* _PROBLEM_
Each line from the one with "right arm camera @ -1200" through the last line of the material is to be printed exactly; no other line and no picture belongs in the copy.

* _INFORMATION SHOWN_
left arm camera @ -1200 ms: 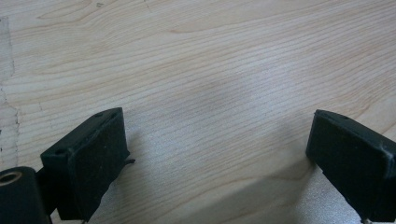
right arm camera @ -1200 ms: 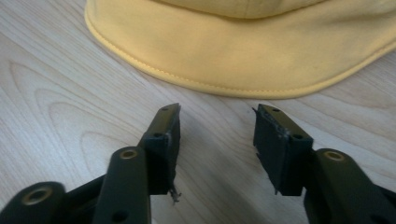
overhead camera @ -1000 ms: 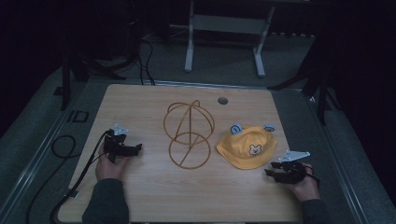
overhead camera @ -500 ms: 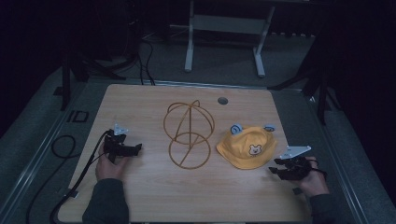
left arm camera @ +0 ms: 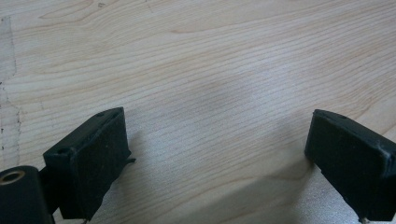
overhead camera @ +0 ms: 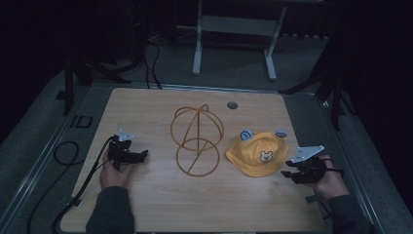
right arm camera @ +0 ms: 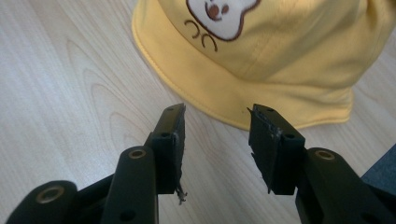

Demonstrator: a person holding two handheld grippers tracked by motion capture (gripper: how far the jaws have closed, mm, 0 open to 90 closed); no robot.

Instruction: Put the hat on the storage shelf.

* _ANSWER SPACE_
right arm camera @ -1200 ms: 
overhead camera @ -1000 ms: 
overhead camera @ -500 ms: 
left arm camera @ +0 ms: 
overhead camera @ +0 ms: 
right arm camera @ +0 ms: 

Demonstrator: a person holding two handheld grippers tracked by motion capture (gripper: how far the jaws have closed, mm, 0 open to 90 closed); no robot.

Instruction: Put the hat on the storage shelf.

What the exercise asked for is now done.